O acordo para a recolocação dos refugiados firmado em 2015 estipulava a necessidade de agir no apoio aos dois países considerados como “portas de entrada” da mais recente vaga de refugiados: a Itália e a Grécia. De facto, estes Estados, pela localização geográfica, têm recebido milhares de refugiados, não tendo capacidade para processar o seu acolhimento.

No último relatório a Comissão Europeia destacava o facto de países como a Estónia, a Finlândia, a Letónia, a Lituânia, o Luxemburgo, Malta, a Noruega (mesmo não pertencendo à U.E., o Estado norueguês integra este processo) e Portugal estarem perto de atingir as respetivas quotas de recolocação, sendo que em relação aos refugiados registados em Itália apenas a Alemanha, a Finlândia, a Holanda, o Luxemburgo e Malta atingem números positivos.

Ao nível deste processo, a Comissão Europeia tem alertado Estados como a Áustria, a Bulgária, a Hungria, a Polónia, a República Checa e a República Eslovaca para a necessidade de envidarem esforços no sentido de procederem ao cumprimento das quotas atribuídas aos respetivos países.

Outra das preocupações prende-se com a autonomia de cada Estado no delinear das políticas de acolhimento, sendo que a existência de preferências no processo de acolhimento viola o princípio da igualdade no tratamento de refugiados. A recusa em receber refugiados do sexo masculino ou de determinada nacionalidade constitui exemplos concretos de práticas adotadas por alguns Estados, o que permite atestar a incapacidade de afirmação de uma resposta global da U.E. a esta problemática.

A ausência de um caminho comum é igualmente evidente na estratégia em torno do acordo efetuado com a Turquia relativamente ao processo de reencaminhamento de refugiados que cheguem a território grego de forma ilegal para a Turquia. A medida visava essencialmente permitir que por cada refugiado reencaminhado para a Turquia a U.E. comprometia-se a acolher um refugiado sírio vindo diretamente da Turquia, sendo que todos os custos do processo seriam custeados pela U.E.28 28 O acordo pode ser consultado em: <http://www.consilium.europa.eu/pt/press/press-releases/2016/03/18-eu-turkey-statement/>. Acesso em: 19.08.2017. .

A visão mercantilista deste acordo foi severamente criticada por diversas organizações internacionais, tendo o próprio ACNUR se excluído de participar na gestão deste processo, bem como a Amnistia Internacional e os Médicos Sem Fronteiras. A principal acusação residia na incapacidade do Estado grego conseguir determinar que os refugiados reencaminhados para a Turquia fossem efetivamente ilegais e não correriam perigo de vida aquando do encaminhamento para a Turquia.

O caminho sinuoso seguido pelas estruturas e governos comunitários, aliado à gravidade da situação vivida pelos refugiados, constitui um dos mais sérios desafios para a construção do projeto europeu. Poderão os valores europeus vingar quando os pilares da solidariedade e da defesa da vida humana são colocados em causa pelas elites políticas?
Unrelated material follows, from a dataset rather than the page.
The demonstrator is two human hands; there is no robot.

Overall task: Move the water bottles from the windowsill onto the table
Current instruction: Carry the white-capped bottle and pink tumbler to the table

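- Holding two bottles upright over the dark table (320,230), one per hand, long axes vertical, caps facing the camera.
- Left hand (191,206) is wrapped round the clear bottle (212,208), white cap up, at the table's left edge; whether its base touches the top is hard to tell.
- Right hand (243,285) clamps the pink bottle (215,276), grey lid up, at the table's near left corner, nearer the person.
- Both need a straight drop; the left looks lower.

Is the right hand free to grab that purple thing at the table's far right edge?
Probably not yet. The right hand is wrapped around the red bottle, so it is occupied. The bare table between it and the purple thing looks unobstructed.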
3. Portugal - integrar sob o manto da invisibilidade

O caminho delineado pelas instituições europeias relativamente ao processo de acolhimento de refugiados foi globalmente bem recebido pelas forças políticas nacionais. De facto, considerando os partidos com assento parlamentar não se verificou qualquer oposição relativamente ao plano de acolher uma parcela do total dos 160.000 refugiados integrados no plano inicial de recolocação. Numa fase inicial Portugal comprometeu-se a receber cerca de 4.400 refugiados, sendo que até fevereiro de 2017 Portugal havia recebido apenas 1.000 refugiados, ou seja, 22% da quota expectável.

O acordo delineado pela Comissão Europeia implica uma vertente “impositiva” face aos destinos atribuídos aos refugiados, o que coloca em discussão a questão dos direitos dos refugiados de selecionarem o destino no qual pretendem requerer o pedido de asilo. Este fenómeno tem provocado um elevado número de “desistências voluntárias” no quadro dos programas de acolhimento, questão que é transversal a diversos países, sendo que no caso português as estimativas apontam para cerca de 40% de refugiados que abandonaram o país, migrando para países como a França e Alemanha, que constituem destinos preferências29 29 Ver: <http://sicnoticias.sapo.pt/especiais/crise-migratoria/2017-04-24-Mais-de-40-dos-refugiados-acolhidos-por-Portugal-ja-abandonaram-o-pais>. Acesso em: 22.08.2017. .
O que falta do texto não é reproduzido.